> **Exercise details**: The listing below holds a line with "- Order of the" and a later line with "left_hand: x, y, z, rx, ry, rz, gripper". Write out those two lines and every line between them, exactly, and nothing else.

==================================================

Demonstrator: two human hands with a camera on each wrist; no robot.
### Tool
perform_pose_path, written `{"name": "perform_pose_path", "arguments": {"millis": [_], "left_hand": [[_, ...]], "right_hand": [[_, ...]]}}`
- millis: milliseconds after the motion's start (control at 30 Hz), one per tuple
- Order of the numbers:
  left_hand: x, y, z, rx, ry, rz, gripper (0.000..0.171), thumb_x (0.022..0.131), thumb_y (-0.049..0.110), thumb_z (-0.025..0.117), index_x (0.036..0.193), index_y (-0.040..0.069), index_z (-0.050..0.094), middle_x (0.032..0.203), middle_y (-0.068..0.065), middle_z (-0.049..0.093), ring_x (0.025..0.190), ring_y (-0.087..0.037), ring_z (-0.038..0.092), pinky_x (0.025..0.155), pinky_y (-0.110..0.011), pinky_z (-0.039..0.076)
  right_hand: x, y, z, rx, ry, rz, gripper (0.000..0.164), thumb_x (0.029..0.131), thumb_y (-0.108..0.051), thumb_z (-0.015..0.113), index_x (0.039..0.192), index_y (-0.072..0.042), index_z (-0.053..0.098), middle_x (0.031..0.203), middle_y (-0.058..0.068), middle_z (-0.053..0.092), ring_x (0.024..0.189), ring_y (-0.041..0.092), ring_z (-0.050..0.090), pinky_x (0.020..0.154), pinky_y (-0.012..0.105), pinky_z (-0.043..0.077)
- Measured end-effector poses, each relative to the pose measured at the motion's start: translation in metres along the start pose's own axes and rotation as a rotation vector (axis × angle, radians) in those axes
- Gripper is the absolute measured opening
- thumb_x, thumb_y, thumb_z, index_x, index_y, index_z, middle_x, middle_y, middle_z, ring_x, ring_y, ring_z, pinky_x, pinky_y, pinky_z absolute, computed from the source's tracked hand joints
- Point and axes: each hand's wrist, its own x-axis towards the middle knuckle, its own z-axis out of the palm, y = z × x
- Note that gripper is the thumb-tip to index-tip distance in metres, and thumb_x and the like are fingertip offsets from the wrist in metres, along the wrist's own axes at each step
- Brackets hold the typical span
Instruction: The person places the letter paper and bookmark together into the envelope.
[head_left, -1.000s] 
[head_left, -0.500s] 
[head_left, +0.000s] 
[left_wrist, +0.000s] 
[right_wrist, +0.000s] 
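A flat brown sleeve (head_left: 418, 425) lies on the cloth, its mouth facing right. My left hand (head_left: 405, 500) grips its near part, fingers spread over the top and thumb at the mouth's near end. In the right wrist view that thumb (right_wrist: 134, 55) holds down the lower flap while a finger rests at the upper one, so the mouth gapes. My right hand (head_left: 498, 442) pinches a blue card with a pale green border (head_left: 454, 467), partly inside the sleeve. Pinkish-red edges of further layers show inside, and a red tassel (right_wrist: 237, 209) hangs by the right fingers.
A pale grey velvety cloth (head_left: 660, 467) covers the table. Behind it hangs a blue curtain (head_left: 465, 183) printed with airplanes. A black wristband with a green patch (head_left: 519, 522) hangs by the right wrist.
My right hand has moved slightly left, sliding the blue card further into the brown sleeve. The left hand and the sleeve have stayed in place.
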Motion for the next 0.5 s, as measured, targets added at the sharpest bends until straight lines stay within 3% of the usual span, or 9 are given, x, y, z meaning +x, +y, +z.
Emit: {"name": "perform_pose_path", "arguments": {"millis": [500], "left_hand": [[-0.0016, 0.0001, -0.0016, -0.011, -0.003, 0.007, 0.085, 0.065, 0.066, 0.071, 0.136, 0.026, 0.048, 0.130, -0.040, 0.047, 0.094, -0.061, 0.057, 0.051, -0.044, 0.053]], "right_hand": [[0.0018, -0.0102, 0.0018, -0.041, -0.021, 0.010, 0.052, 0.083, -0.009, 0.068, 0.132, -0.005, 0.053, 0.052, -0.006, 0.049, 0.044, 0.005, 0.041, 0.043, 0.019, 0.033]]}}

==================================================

> **Output below**:
- Order of the numbers:
  left_hand: x, y, z, rx, ry, rz, gripper (0.000..0.171), thumb_x (0.022..0.131), thumb_y (-0.049..0.110), thumb_z (-0.025..0.117), index_x (0.036..0.193), index_y (-0.040..0.069), index_z (-0.050..0.094), middle_x (0.032..0.203), middle_y (-0.068..0.065), middle_z (-0.049..0.093), ring_x (0.025..0.190), ring_y (-0.087..0.037), ring_z (-0.038..0.092), pinky_x (0.025..0.155), pinky_y (-0.110..0.011), pinky_z (-0.039..0.076)

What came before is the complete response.